Allison looks at her hands folded in her lap. John does not think about Cameron's broken fingers. "Why did you want to speak to me?" she tries again. Persistent, this one. Perhaps curious. He wants to make her make sense, wants to berate her with questions for days on end, wants to know what it feels like to be Allison. Allison from Palmdale, he remembers suddenly and with a sharp sting, like remembering something past and painful. That was the only time he saw Cameron smile, that time he found her in the shelter. He is trained to move quickly, but that is one of the few times he can recall wanting to only be still.

"When I got here," he says, speaking the words too quickly, so that they layer on top of each other. "When I got here, and I'm sorry if I'm wrong, but you looked at me –"

Her eyes narrow, a corner of her mouth upturned. "There was a man wearing only Kyle's coat standing in front of me. I know it's impolite to stare, but –"

"No," he says, not thinking about how he likes being called a man after so many years of being called simply a boy. He doesn't think he has ever been a boy. "It just – it seemed like you knew me. Or recognized me. I just wanted to see –"

"How could I recognize you?" she interrupts. "You're from a different world."

"I don't know, I just –"

"I was just surprised to see you," she says with a tight grin. "It's too cold to be walking around without clothes on."

His laugh falls flat. She stands to go and he almost stops her. He stands and takes a step to move around the table toward her. The motion makes her freeze and she shirks back, as though he could hurt her. That's to be expected with a life like this. Loud noises must make her jump in the night. Thinking about it makes him feel heavy, like sinking to the bottom of a pool. They watch each other for a moment, and then Allison moves again to the door. Her footfalls are quiet and precise, like ballerina's feet, or those of a soldier dancing around landmines. When she locks the door behind her, she does not look through the window.

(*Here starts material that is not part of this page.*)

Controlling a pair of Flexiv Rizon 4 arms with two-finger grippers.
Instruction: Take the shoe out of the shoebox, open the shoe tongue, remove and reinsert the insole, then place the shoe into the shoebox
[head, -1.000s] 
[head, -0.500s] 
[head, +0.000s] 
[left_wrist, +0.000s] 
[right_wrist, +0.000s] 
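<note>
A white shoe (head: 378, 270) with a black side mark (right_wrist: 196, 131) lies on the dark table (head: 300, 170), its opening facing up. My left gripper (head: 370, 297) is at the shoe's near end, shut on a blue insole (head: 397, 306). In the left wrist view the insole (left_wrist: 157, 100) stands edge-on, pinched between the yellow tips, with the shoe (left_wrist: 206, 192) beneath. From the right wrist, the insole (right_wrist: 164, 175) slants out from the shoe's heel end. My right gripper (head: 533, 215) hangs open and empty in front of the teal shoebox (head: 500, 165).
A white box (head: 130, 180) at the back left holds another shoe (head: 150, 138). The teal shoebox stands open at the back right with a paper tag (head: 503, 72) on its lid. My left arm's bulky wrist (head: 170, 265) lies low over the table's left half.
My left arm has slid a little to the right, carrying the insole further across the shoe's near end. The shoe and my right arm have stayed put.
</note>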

John stays standing and unmoving for several heartbeats and then returns to his chair, places his head back on the table, and once again tries to sleep. It is harder to doze off this time; whenever he closes his eyes he sees her face, and doesn't know if her means Cameron or not. He takes to staring at the wall for what feels like hours, replaying his life in his head. Not even his entire life, just the last two years that span decades. He doesn't like seeing Cameron in every splice of memory, doesn't like the overlay of her voice screaming _I love you, John, and you love me_ in the only time he has ever thought she was afraid. That was a dangerous minute for all of them, because he started to think she could be human. And once he thought it, he couldn't stop it, couldn't stop watching the motions of her hands piecing together ammunitions and supplies, moving across graph papers, folding laundry, turning the pages of a book. He was waiting, always, for another spark. He never asked her why she was so desperate to stay alive if she was just going to lecture him about it later, but he wonders if the truth of it is that in those few moments she was too afraid to be logical. He wonders if that makes any sense.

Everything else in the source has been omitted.